Task to complete —
Please restate every line below exactly, without any pictures.

Input data —
__________

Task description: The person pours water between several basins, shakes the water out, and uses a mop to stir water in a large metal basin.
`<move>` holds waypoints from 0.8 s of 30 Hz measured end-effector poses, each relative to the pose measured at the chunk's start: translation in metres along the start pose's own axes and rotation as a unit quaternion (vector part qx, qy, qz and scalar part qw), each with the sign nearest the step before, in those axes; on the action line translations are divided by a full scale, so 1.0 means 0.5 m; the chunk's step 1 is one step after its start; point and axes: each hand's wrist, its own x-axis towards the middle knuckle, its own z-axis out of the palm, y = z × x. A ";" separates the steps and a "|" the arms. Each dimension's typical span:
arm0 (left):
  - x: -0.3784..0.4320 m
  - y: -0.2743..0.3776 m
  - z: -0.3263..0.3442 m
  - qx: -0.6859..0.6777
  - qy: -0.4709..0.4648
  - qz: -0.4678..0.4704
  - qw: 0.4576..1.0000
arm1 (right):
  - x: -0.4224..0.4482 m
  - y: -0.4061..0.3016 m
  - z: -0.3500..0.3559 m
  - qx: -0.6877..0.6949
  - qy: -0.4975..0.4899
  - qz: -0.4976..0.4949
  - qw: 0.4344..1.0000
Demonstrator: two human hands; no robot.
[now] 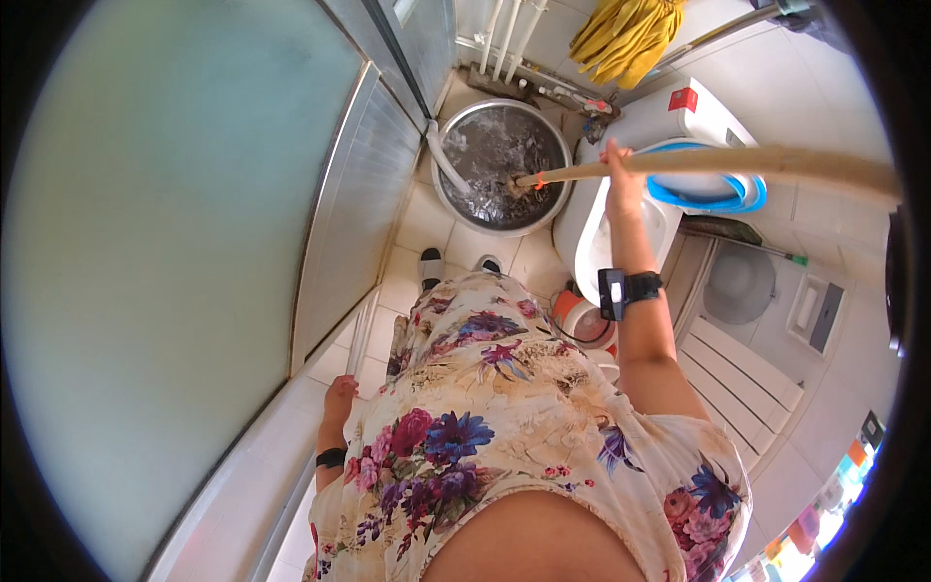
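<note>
My right hand point(622, 178) grips a long wooden mop handle point(698, 161) above a white toilet point(636, 240). The handle slants down into a round metal basin point(503, 233), where its dark mop head point(515, 186) sits partly under the water point(480, 138). An orange tie point(540, 180) is around the stick near that end. Over the basin's left rim hangs a white hose point(445, 160), its end at the water. At my left side, my left hand point(340, 396) hangs low by the sliding-door track point(356, 349), fingers loosely curled; whether anything is inside them is hidden.
A frosted glass door point(182, 218) runs along the left. White pipes point(502, 44) and a yellow mop head point(629, 36) are at the back wall. A blue-rimmed basin point(753, 193) leans by the toilet. An orange-and-white bucket point(574, 309) stands near my right leg.
</note>
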 end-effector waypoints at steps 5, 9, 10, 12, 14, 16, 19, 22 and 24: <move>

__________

Output —
Task description: The person pours water between several basins, shakes the water out, and uses a mop to stir water in a large metal basin.
`<move>` holds waypoints from 0.8 s of 30 Hz measured end-effector poses, each relative to the pose measured at the chunk's start: translation in metres along the start pose's own axes and rotation as a unit quaternion (vector part qx, qy, qz and scalar part qw), each with the sign nearest the step before, in those axes; on the action line translations are divided by a full scale, so 1.0 means 0.5 m; the chunk's step 1 is one step after its start; point and axes: each hand's wrist, its own x-axis towards the middle knuckle, its own z-axis out of the palm, y = z × x. A ";" separates the steps and a "|" the arms. Each dimension's typical span:
arm0 (left):
  - x: -0.3784..0.4320 m
  - y: -0.2743..0.3776 m
  - z: -0.3263..0.3442 m
  - qx: -0.6859..0.6777
  - qy: -0.4709..0.4648
  - qz: -0.4678..0.4704
  - qw: 0.4576..1.0000
arm1 (right):
  - x: -0.4224..0.4482 m
  - y: -0.4061..0.3016 m
  - z: -0.3500..0.3559 m
  - qx: -0.6877..0.6949
  - qy: -0.4975..0.4899
  - qz: -0.4976..0.4949
  - qw: 0.4344..1.0000
Demonstrator: two human hands; no robot.
[now] 
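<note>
My right hand point(622, 178) grips a long wooden mop handle point(698, 161) above a white toilet point(636, 240). The handle slants down into a round metal basin point(503, 233), where its dark mop head point(515, 186) sits partly under the water point(480, 138). An orange tie point(540, 180) is around the stick near that end. Over the basin's left rim hangs a white hose point(445, 160), its end at the water. At my left side, my left hand point(340, 396) hangs low by the sliding-door track point(356, 349), fingers loosely curled; whether anything is inside them is hidden.
A frosted glass door point(182, 218) runs along the left. White pipes point(502, 44) and a yellow mop head point(629, 36) are at the back wall. A blue-rimmed basin point(753, 193) leans by the toilet. An orange-and-white bucket point(574, 309) stands near my right leg.
</note>
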 end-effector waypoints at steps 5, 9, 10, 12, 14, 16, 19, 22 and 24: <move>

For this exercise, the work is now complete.